Mangapedia
- Native name: マンガペディア
- Website type: Online encyclopedia
- Available in: Japanese
- Headquarters: Tokyo, {{{location_country}}}
- Owners: Digitalio [ja]; 8-Lynx; Hyakka Sōgō Risāchi Sentā;
- Website: https://mangapedia.com
- Launched: April 7, 2016; 10 years ago
- Current status: Active

= Mangapedia =

Japanese online encyclopedia

Mangapedia (マンガペディア) is a Japanese online encyclopedia specializing in manga and anime run by Hyakka Sōgō Risāchi Sentā (百科綜合リサーチ・センター), (Note: A general incorporated association established by Heibonsha and Shogakukan.) 8-lynx (エイトリンクス), (Note: A Shogakukan's group company.) and Digitalio. Contents are written by contributors with extensive knowledge of manga and anime, such as manga-related association Manganight and critic Nagayama Kaworu.

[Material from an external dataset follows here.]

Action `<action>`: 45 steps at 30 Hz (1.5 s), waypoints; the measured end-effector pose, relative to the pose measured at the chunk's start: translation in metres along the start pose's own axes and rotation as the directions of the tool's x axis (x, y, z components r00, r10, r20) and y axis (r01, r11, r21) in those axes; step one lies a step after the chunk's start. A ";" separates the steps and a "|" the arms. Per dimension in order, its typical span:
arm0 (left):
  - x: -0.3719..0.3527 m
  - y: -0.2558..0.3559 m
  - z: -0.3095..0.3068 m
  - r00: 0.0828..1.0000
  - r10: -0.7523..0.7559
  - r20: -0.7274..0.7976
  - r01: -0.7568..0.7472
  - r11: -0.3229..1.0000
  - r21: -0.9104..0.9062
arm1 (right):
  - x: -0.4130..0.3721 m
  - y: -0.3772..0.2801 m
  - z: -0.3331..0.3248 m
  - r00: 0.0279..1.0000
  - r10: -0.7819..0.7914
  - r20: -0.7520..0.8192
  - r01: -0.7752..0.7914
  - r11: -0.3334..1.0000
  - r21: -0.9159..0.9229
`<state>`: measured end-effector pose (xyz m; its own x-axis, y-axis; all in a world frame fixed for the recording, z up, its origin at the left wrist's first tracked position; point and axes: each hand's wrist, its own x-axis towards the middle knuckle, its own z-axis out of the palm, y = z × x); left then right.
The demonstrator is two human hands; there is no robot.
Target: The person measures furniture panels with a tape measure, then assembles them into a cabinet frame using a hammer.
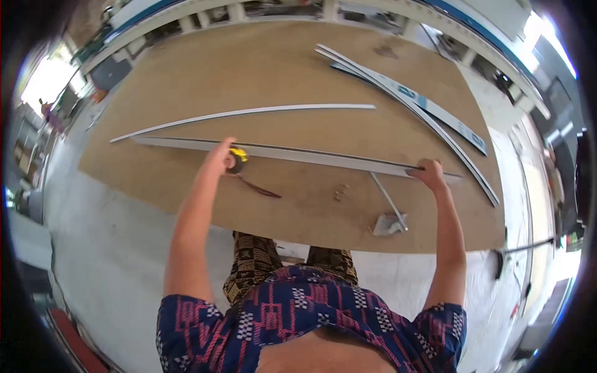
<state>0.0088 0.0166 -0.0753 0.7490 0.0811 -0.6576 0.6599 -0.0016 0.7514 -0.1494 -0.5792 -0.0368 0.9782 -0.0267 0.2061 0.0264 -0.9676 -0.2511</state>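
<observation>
A long white strip with a dark upper edge (323,160) runs across the table in front of me. My right hand (431,174) grips it near its right end, fingers closed around the edge. My left hand (220,158) is closed on a yellow and black tape measure (239,161), up against the strip left of its middle. Whether those fingers also pinch the strip is hard to tell. From the tape measure a dark wrist strap (261,189) hangs onto the table.
Beyond the strip lies a thin white strip (261,112). Several long strips, some with printed film (435,112), lie at the right on the brown table (205,68). Nearer me are a short thin rod (388,198), a small plastic bag (387,225) and small loose pieces (340,192).
</observation>
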 end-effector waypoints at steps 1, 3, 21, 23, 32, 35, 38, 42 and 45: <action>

The Mangapedia website also provides news and special articles featuring manga and anime works.

Mangapedia officially started on April 7, 2016 as world's first systematic manga encyclopedia, following its preliminary release in January 25, 2016. It supports no language other than Japanese, notwithstanding aiming to develop as a multilingual service.